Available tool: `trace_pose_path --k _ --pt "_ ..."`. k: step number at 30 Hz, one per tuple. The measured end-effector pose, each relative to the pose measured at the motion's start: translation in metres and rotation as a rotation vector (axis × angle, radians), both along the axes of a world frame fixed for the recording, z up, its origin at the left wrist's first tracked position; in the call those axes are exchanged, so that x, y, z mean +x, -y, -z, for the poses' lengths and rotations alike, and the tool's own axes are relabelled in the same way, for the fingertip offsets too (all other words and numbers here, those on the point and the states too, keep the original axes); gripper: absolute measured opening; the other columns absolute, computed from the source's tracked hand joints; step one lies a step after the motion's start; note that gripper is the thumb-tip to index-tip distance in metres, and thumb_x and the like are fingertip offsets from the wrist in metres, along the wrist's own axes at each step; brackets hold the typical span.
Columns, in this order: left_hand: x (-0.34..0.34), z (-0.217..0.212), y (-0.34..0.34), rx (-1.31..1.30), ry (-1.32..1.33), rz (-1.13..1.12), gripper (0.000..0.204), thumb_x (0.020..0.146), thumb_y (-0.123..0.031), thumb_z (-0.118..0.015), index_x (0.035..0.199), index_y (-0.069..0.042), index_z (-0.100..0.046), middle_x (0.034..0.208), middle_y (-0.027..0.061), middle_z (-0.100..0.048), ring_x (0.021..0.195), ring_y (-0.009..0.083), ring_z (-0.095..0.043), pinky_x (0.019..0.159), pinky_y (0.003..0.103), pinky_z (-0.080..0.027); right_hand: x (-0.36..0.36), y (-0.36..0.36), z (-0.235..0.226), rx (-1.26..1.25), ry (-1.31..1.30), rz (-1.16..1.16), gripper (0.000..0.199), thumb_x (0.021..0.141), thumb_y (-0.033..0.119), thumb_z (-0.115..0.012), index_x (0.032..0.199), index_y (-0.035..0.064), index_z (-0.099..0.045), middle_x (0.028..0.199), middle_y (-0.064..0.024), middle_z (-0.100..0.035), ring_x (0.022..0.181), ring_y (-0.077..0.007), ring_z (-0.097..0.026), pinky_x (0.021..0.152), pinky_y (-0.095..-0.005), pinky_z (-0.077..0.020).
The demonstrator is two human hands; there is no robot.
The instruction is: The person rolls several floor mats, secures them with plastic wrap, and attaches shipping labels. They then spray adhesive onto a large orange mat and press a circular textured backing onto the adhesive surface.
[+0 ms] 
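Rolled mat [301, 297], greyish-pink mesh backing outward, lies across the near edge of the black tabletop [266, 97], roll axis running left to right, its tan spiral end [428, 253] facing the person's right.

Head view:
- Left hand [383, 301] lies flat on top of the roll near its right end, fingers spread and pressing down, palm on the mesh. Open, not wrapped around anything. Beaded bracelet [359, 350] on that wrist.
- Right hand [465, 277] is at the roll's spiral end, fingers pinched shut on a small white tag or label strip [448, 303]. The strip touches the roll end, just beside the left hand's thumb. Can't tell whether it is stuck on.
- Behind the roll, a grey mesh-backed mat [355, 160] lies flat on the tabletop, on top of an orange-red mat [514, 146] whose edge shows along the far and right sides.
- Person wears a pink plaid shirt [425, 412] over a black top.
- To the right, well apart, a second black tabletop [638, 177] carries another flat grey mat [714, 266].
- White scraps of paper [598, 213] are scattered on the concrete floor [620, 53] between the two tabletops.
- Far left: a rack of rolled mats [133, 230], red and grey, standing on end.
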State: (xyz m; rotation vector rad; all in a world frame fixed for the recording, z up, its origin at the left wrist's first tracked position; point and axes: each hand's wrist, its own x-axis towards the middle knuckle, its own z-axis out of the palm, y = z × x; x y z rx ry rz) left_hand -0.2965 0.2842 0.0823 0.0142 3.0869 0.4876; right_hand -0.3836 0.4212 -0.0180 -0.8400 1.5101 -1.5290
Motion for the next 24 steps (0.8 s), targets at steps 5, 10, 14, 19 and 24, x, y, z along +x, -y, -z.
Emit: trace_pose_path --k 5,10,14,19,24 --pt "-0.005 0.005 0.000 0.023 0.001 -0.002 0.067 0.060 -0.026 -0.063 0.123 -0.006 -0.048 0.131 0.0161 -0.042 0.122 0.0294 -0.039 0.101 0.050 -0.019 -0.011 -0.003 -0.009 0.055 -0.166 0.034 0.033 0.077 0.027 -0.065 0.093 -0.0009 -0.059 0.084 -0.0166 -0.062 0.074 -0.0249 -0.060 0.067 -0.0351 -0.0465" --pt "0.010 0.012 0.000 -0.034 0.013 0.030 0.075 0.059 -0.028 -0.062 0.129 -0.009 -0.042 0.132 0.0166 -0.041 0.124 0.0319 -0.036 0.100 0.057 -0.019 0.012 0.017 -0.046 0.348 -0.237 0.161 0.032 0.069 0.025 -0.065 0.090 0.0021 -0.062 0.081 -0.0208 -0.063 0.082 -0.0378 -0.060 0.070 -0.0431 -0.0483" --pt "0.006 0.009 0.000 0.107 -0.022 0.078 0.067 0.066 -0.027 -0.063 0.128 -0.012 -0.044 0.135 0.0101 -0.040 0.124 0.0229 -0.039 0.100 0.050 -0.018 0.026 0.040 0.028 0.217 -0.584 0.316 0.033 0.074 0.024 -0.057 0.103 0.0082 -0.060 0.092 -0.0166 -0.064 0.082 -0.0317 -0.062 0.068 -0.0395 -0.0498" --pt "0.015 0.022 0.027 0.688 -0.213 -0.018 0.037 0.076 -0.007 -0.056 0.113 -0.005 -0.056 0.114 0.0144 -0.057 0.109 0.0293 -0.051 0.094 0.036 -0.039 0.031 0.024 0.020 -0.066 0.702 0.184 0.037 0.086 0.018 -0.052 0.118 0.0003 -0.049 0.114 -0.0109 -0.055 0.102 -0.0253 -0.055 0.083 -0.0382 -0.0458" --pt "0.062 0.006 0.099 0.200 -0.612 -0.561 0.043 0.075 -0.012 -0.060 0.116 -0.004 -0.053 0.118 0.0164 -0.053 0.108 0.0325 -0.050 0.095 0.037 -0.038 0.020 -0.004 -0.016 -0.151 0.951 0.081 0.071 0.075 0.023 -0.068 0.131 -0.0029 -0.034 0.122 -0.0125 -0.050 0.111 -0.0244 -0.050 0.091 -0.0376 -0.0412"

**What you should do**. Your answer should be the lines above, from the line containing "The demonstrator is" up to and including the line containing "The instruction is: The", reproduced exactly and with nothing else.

**Written reply**.
The demonstrator is two human hands; there is no robot.
The instruction is: The person rolls several floor mats, secures them with plastic wrap, and attaches shipping labels. They then spray adhesive onto a large orange mat and press a circular textured backing onto the adhesive surface.

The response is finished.